Appare molto difficile, però, che le monarchie del Golfo possano fare marcia indietro. A tale riguardo, come evidenziato da Reuters, il ministro del petrolio del Kuwait, Ali Al-Omair, ha già fatto sapere che non ci sono motivazioni per cambiare: "l'Opec andrà avanti sulla propria politica di produzione, focalizzata sulla crescita delle quote di mercato". Ed ha aggiunto: "Ci sono indicazioni che molta produzione di petrolio ad alto costo sta iniziando ad andare fuori mercato e questo aiuterà a migliorare i prezzi".

Come sostiene Bloomberg, però, la strategia di non operare tagli alla produzione sta danneggiando anche gli Stati Uniti. L'estrazione americana è in crisi e la produzione è tornata ai livelli del novembre 2014. In quell'occasione, l'Opec scelse di difendere la sua quota di mercato, invece di tagliare la produzione di barili per proteggere il prezzo.

Secondo l'Agenzia dell'Energia, questa politica proseguirà anche per il 2016, fino a quando si stazionarà su una media annua di 8,86 milioni di barili. D'altro canto, gli affari dell'Opec subiranno un incremento.

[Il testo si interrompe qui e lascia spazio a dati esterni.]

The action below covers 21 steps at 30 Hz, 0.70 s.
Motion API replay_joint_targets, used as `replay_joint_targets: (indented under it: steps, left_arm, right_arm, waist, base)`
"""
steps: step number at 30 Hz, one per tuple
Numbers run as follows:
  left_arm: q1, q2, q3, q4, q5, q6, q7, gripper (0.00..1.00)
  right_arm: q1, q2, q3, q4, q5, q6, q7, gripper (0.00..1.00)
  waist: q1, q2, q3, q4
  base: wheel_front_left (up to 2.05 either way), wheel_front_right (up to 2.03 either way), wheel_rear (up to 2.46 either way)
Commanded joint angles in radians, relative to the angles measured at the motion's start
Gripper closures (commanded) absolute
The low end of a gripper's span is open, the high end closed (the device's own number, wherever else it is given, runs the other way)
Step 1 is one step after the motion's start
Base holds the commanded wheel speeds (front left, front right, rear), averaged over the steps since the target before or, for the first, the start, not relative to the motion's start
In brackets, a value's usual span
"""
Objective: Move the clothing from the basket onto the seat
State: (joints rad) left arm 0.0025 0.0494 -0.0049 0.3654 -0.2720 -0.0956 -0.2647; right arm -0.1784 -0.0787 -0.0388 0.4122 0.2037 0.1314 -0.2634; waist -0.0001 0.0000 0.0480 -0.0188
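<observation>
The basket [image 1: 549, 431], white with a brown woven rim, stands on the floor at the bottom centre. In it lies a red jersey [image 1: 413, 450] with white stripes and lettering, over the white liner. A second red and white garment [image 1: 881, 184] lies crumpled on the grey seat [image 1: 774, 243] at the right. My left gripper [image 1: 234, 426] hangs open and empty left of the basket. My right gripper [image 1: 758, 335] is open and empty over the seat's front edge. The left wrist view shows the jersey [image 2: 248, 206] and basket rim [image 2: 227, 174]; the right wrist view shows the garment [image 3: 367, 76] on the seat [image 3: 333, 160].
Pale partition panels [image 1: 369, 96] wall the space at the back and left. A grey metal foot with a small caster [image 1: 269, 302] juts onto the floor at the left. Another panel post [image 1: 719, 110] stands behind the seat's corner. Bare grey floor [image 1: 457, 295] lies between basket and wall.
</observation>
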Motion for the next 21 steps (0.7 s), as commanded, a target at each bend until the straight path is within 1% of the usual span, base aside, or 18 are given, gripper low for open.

I paesi adenti passeranno dai 29,3 milioni del 2014 ai 31,1 milioni di barili del prossimo anno.

L'analista di Barclays,Miswin Mahesh, citato da Repubblica, sostiene che la strategia di Arabia Saudita e alleati alla lunga si rivelerà efficace per loro: "significa un po' di sofferenza ora, ma nel medio-lungo periodo coglieranno il frutto di un mercato più bilanciato, con forniture di shale sotto controllo, domanda in crescita e pure i prezzi".